- _TASK STATEMENT_: Starting with the line that contains "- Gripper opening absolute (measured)" and stopping after the line that contains "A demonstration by", copy the entries below exactly. Include nothing else.

- _Data extracted from a collection_:

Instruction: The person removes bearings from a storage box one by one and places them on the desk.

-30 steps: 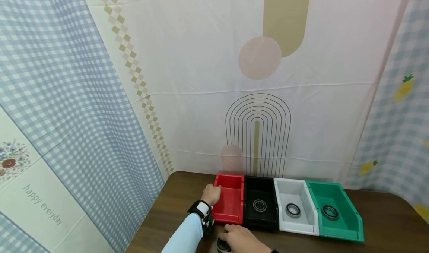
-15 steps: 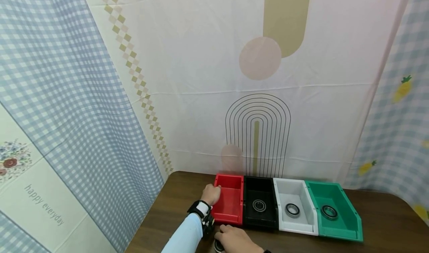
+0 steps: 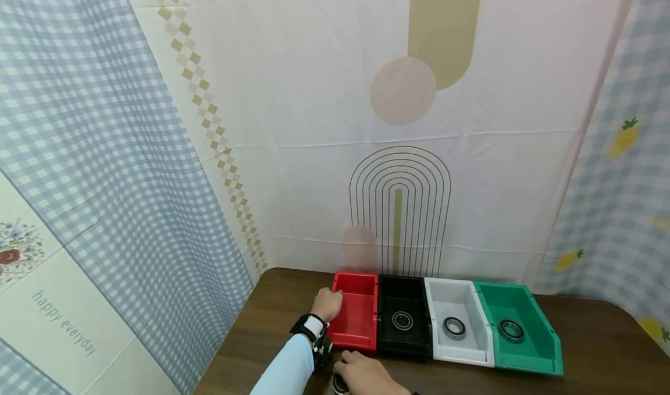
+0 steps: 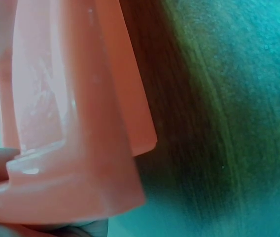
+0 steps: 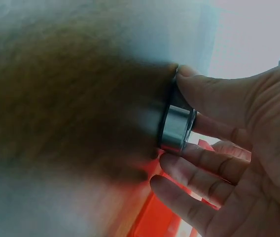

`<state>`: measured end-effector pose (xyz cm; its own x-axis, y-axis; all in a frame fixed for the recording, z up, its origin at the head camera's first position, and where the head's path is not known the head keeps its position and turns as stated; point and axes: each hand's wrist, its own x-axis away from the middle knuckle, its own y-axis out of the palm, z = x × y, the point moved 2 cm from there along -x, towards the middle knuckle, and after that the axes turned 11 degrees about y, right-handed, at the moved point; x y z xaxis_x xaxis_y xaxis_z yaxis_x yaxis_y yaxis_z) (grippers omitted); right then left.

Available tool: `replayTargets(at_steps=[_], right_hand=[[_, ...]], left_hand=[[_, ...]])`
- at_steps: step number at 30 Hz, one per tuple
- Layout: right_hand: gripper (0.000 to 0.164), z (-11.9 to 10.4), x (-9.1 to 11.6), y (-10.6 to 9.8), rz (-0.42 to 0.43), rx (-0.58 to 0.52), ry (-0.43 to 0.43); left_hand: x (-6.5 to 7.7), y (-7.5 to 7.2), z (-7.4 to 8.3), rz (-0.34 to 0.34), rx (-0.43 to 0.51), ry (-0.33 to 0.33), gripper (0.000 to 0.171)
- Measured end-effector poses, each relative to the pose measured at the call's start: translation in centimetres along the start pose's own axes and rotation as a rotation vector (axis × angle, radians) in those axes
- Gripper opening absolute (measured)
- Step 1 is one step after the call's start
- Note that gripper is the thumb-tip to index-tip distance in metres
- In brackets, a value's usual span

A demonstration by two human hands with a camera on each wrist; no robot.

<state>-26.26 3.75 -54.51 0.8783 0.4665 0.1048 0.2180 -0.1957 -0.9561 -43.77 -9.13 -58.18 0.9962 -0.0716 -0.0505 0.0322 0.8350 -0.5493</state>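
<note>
My left hand (image 3: 327, 303) grips the left wall of a red bin (image 3: 358, 319) on the brown table. The left wrist view shows that bin's wall (image 4: 90, 128) close up, with fingers around its edge at lower left. In front of the red bin, my right hand (image 3: 367, 374) holds a ball bearing (image 3: 339, 385) low over the table. Seen from the right wrist, thumb and fingers pinch the bearing's shiny steel outer ring (image 5: 176, 127) by its sides, the ring standing on edge in that view. Whether the bearing touches the tabletop I cannot tell.
Right of the red bin stand a black bin (image 3: 403, 290), a white bin (image 3: 451, 293) and a green bin (image 3: 534, 342), side by side. Each has one bearing lying inside. A patterned cloth (image 3: 293, 197) hangs behind the table (image 3: 602, 337).
My right hand has shifted slightly left with the bearing. The left hand keeps its grip on the red bin, and the bins stay put while the head view drifts a little.
</note>
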Motion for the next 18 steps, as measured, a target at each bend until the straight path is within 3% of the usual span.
replayTargets(at_steps=[4, 8, 13, 18], right_hand=[[0.032, -0.1, 0.0, 0.0, -0.013, -0.02, 0.018], [0.037, -0.3, 0.0, 0.2, -0.016, -0.007, 0.006], [0.052, 0.0, 0.3, 0.1, -0.035, 0.005, 0.002], [0.069, 1.0, 1.2, -0.6, -0.082, -0.065, 0.002]], left_hand=[[1.8, -0.9, 2.1, 0.015, -0.008, 0.004, 0.037], [3.3, -1.7, 3.8, 0.056, -0.075, -0.006, 0.04], [3.7, -1.8, 4.5, 0.113, -0.177, -0.015, 0.038], [3.7, -1.4, 4.5, 0.202, -0.226, 0.029, 0.029]])
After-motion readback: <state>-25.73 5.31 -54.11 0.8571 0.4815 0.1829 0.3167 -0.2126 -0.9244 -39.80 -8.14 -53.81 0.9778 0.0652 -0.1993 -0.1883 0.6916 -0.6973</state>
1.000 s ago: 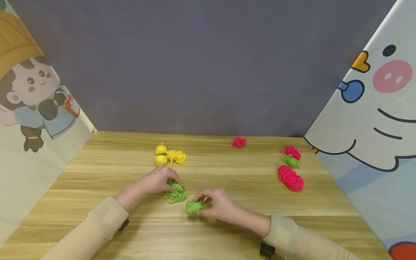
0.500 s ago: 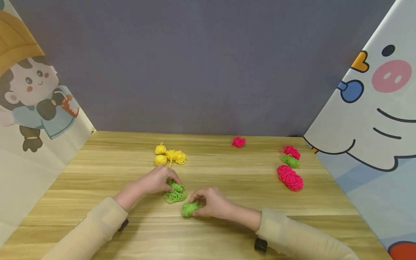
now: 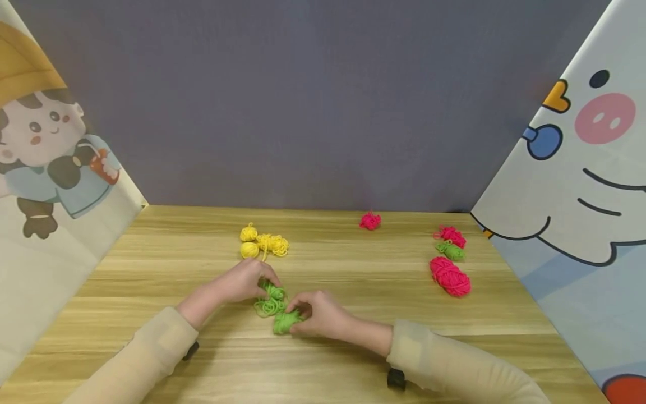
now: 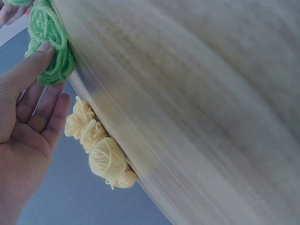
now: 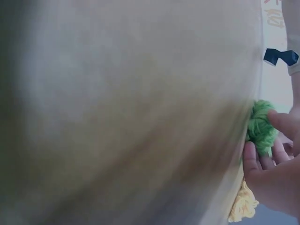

- _OUTPUT FOR THIS TASK_:
- Gripper opening absolute (measured)
- Step 1 is one step after the call's start
- Note that gripper is the thumb-tip to index-tip distance in metres
- In brackets, a value's usual span

A demonstration by two human hands with a camera on each wrist; no robot.

Nothing further is needed to complete the exercise.